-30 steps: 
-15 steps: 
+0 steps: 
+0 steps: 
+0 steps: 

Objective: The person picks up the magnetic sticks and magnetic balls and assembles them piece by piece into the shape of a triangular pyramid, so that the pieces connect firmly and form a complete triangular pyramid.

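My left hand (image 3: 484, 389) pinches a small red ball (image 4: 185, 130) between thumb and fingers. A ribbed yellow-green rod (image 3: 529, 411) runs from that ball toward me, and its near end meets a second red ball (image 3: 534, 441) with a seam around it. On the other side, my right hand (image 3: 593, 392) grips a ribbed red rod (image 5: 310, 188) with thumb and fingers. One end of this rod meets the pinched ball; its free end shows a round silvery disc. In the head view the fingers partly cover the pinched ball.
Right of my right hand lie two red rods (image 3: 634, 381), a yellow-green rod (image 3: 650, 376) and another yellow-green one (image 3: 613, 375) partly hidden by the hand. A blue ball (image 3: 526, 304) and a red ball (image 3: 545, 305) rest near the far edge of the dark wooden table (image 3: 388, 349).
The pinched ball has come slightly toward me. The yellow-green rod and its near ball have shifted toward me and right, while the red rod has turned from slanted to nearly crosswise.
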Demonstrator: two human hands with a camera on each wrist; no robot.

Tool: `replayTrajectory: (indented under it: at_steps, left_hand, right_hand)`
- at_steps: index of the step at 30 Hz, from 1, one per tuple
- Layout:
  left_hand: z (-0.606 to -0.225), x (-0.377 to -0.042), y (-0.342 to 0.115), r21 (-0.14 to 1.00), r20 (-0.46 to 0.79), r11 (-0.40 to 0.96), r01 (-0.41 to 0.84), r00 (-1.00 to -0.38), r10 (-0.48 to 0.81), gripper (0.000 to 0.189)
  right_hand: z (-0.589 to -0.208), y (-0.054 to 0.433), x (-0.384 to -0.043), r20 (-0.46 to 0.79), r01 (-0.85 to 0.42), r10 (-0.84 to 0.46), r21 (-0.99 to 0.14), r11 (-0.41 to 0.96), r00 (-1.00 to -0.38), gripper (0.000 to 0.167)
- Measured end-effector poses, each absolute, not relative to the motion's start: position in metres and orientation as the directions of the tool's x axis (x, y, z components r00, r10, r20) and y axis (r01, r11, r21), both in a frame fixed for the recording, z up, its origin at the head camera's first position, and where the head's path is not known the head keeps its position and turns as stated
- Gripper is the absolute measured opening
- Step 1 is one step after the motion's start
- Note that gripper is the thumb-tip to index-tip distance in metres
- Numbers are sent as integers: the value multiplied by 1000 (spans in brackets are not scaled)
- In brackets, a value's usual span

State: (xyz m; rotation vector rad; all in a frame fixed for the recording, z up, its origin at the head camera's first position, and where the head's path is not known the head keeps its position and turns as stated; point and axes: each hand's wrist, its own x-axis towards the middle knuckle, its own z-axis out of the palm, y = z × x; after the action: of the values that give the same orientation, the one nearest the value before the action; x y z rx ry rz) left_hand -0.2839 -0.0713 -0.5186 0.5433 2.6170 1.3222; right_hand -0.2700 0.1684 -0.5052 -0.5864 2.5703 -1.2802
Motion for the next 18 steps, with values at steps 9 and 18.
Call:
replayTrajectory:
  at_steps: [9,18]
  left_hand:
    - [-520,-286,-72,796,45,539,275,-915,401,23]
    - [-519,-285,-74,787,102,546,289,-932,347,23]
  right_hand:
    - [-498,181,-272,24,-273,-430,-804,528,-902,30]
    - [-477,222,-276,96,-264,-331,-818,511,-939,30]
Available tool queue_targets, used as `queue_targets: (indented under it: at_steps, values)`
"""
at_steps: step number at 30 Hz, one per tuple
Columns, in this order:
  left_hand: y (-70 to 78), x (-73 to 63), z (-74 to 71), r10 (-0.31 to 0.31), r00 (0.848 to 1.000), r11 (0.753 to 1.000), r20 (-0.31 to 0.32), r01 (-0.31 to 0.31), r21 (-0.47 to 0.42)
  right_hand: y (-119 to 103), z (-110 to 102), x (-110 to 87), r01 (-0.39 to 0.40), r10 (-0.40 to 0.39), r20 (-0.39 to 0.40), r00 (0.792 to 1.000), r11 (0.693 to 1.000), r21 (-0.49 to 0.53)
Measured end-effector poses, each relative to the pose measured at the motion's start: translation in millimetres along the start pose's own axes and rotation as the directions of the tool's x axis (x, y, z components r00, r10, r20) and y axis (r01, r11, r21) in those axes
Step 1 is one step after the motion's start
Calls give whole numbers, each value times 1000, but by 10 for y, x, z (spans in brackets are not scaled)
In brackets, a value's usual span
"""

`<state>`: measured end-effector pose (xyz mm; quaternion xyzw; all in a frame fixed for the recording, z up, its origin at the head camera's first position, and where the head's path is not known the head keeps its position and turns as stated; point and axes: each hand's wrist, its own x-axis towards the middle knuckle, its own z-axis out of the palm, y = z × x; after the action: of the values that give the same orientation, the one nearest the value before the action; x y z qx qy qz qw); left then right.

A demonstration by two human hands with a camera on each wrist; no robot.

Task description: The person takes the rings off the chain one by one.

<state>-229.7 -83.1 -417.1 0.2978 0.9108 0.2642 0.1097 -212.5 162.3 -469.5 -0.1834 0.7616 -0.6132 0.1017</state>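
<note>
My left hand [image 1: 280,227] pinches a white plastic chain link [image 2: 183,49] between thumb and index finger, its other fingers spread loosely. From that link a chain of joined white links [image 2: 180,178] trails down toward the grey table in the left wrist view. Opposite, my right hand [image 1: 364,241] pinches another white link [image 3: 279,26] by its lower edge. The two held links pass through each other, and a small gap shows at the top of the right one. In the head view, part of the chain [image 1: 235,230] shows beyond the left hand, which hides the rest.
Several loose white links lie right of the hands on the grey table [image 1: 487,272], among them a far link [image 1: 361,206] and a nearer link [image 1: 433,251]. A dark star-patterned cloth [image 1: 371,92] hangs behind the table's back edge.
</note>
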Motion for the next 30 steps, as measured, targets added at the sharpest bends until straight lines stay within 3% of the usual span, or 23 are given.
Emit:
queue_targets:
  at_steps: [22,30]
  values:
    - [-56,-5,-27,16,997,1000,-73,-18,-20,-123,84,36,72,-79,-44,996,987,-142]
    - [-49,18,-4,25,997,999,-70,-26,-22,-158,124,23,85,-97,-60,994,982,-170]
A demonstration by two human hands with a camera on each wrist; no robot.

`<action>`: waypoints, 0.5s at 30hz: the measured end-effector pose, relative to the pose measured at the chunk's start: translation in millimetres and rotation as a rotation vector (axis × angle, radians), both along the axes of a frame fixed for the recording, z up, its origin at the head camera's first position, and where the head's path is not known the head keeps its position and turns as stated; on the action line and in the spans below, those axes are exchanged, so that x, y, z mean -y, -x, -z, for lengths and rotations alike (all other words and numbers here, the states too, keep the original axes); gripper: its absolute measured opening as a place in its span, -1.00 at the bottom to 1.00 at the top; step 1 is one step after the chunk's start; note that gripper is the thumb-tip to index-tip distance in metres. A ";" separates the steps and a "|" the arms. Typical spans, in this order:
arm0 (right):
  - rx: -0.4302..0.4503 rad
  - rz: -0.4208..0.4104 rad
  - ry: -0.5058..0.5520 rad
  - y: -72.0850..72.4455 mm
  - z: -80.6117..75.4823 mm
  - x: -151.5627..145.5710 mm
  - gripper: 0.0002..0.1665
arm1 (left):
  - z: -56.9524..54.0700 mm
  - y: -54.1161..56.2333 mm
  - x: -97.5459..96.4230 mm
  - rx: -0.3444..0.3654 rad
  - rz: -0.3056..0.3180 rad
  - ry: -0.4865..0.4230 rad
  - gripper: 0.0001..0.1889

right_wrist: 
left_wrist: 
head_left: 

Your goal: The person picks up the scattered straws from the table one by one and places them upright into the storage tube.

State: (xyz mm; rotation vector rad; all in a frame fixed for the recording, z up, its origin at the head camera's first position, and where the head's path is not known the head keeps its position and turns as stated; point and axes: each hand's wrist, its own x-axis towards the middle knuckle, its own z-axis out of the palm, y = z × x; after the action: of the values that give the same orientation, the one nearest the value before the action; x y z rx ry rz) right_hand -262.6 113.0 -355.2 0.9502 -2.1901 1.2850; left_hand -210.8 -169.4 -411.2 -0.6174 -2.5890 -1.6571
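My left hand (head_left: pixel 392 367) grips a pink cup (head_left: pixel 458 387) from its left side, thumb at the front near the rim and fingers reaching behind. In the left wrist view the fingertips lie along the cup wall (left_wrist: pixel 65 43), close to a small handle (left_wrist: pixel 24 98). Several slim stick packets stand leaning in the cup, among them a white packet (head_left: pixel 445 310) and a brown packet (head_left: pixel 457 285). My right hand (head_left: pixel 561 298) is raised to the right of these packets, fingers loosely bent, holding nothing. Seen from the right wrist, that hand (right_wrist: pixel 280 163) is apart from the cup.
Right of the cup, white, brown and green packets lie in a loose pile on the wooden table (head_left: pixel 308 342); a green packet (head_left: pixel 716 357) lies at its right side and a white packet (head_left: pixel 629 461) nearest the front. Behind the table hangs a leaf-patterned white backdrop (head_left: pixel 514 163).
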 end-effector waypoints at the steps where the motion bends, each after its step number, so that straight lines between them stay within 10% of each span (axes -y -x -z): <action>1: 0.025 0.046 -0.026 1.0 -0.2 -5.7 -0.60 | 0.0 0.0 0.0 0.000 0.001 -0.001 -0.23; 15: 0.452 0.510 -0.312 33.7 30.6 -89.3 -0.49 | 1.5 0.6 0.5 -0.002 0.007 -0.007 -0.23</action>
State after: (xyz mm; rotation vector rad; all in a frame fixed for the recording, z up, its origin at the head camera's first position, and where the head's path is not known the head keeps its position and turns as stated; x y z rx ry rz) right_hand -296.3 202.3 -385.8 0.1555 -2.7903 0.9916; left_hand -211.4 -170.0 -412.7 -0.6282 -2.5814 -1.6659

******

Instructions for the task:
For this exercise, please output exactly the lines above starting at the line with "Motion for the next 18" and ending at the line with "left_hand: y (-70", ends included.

Output for this exercise:
Motion for the next 18 steps, with values at steps 9 and 18.
Call:
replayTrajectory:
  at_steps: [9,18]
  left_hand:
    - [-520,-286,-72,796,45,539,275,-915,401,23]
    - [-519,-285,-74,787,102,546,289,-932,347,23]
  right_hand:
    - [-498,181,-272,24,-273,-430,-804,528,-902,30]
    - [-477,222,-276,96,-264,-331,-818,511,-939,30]
Available tool queue_targets, used as `queue_targets: (indented under it: at_steps, values)`
"""
at_steps: step number at 30 Hz, one per tuple
Columns, in this order:
  left_hand: y (-70 to 78), x (-73 to 63), z (-74 to 71), r10 (-0.31 to 0.31), r00 (0.848 to 1.000), r11 (0.753 to 1.000), r20 (-0.31 to 0.32), r01 (-0.31 to 0.31), r21 (-0.47 to 0.42)

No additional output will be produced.